As you already know, the medium of video games are unique from movies and novels by how they are able to share stories and experiences. What is so special about video game story-telling is that players can have a visual representation of what game creators are tying to express. The game creators of both Her Story and Beginner’s Guide strongly relied on visual cues to support the central focus in their story.
In Her Story, players are put in front of a police computer/database and search through police interview clips revolving around the murder case of a man. The game designers used these video clips as their only tool of visual representation to share their story. What made this visual design good is that a real life actress was put in place as the victim in the police interviews. The use of an actual human being as opposed to a virtual 3D model and animation brings a greater sense of reality to players. Although there have been some very close human representations, such as the latest Final Fantasy CG models, no virtual 3D model has been able to perfectly replace the human representation. Although the acting was convincing, the same can not be said of the overall clips. The actress is the one and only character who ever speaks. The voices of police interviewers are never heard and we can only assume what the question was based on the actress’s response. What is particularly dissatisfying about this is that it breaks full immersion.

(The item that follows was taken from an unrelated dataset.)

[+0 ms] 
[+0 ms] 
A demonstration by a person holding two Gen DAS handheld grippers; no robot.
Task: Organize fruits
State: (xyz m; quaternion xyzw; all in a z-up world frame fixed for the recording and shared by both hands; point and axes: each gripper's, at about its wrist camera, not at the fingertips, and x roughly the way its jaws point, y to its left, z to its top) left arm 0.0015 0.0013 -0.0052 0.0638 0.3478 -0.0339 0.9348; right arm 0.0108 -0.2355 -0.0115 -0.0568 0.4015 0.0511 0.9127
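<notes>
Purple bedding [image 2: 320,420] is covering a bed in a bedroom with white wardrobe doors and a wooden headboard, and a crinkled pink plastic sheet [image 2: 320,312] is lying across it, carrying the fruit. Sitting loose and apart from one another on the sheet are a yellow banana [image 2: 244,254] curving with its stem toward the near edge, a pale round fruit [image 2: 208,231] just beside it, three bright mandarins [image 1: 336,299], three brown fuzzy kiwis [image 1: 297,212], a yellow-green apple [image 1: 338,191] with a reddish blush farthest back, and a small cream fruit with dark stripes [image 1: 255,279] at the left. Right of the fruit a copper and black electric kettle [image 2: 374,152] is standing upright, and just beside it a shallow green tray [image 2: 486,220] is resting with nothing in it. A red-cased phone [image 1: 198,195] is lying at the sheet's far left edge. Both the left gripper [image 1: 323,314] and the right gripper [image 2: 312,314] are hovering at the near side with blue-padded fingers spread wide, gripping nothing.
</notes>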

For example, there is no way of telling if the actress is avoiding a question. Identifying any lies becomes near impossible and for you to assume. As you watch more and more videos, trying to unravel the truth in the story, you notice the visual representation of a girl from the reflection of the police database. This is intended to be a representation of you, the player. However, the ugly in this is that there is a disconnect between the realism of the videos and the animation of a 3D, computer generated, model. When I noticed my character’s reflection, I felt removed from the story because I lost my previous immersion and connection with the actress in the video.

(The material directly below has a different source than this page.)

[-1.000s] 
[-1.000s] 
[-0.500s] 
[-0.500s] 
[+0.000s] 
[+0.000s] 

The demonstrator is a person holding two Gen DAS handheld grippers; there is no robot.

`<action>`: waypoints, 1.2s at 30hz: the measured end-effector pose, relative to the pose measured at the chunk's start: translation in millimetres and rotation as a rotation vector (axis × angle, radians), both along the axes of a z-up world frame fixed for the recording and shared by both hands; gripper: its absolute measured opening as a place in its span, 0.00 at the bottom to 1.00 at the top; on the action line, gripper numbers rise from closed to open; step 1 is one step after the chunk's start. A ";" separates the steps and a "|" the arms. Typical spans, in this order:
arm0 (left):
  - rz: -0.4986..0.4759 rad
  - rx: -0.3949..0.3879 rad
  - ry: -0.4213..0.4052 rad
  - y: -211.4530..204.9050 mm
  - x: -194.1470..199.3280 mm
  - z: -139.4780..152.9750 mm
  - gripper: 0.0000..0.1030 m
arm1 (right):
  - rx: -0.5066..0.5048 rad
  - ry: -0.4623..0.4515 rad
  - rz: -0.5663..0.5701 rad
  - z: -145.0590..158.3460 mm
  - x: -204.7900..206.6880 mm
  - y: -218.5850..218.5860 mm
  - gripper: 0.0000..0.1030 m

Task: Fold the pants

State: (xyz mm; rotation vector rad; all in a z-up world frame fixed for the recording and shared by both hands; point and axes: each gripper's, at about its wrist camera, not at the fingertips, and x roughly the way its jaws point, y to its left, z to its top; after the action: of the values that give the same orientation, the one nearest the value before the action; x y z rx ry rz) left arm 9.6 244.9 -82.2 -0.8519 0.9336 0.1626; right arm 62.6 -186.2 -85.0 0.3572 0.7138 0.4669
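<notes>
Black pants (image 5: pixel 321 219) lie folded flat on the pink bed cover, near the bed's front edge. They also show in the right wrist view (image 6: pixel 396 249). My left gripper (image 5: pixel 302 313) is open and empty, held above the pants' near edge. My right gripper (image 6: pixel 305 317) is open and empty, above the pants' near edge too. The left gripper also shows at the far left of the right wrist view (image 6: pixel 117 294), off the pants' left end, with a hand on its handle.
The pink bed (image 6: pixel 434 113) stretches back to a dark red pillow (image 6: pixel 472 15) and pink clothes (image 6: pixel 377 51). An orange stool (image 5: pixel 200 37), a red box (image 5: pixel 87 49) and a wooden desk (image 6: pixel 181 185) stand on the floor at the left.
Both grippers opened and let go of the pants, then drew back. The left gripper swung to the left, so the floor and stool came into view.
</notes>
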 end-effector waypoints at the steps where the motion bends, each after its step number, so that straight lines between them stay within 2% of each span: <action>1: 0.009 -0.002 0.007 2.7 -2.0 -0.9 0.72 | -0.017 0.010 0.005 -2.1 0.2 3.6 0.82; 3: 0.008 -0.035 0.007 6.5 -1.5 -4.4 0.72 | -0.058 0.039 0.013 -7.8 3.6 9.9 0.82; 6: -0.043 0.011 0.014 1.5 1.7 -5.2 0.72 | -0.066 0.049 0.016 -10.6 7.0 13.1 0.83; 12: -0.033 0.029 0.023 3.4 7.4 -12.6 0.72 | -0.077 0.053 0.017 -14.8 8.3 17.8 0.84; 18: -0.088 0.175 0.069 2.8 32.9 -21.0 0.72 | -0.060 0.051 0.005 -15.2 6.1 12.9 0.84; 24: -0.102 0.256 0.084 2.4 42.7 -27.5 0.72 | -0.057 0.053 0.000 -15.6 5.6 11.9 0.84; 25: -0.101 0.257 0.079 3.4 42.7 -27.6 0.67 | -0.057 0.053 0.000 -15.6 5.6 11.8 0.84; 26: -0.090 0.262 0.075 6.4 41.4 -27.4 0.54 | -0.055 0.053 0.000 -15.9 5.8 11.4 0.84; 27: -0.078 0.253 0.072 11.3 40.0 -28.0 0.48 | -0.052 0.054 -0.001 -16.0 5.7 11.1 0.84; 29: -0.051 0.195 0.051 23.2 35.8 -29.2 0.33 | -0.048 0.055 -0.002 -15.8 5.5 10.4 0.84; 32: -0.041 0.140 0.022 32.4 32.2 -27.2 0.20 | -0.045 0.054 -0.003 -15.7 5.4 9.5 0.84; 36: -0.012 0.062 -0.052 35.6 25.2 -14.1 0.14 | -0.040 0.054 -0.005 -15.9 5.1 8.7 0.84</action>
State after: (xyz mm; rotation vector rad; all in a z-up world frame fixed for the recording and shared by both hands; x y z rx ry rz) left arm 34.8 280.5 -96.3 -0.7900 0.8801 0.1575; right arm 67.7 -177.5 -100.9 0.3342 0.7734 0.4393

Moving on to Beginner’s Guide, story-telling was widely different that Her Story. Although some may see this as a more passive and less interactive experience that Her Story, I have to politely, yet aggressively, argue against that statement. What makes Beginner’s Guide special is the ideas and questions Davey Wreden implants in the game. Although one may argue that Beginner’s Guide is simply walking through levels and listening to Davey Wreden’s personal story about his friendship with a game designer by the name of Coda, these levels and the story work in perfect symmetry as they work off of each other to make you feel a variety of emotions. Each portion of the experience is worth while and fulfilling. However, the bad in this overall design is the inability to explore more of the levels. Although very simple in nature, each level is designed to pull you in, you are just left wanting more by the end of the story. Without giving away the story and ending to Beginner’s Guide, the ugly in this game lies in the relationship between Davey and Coda. You begin to feel bad for people and even more so, wish all of these games and levels would be completed.
Quite frankly, out of the two, Beginner’s Guide was more likable, entertaining, and overall, more valuable. By the end, I felt I had several things I could pull away from this story. The same can not be said with Her Story. After seeing my character’s reflection in the screen for several times, my patience for this disruptive design ended and I had to stop playing. I had to watch a YouTube spoiler video just so that I knew how the story would play out, however, by the end, the final punch lines were hardly fulfilling and just very, very, weird.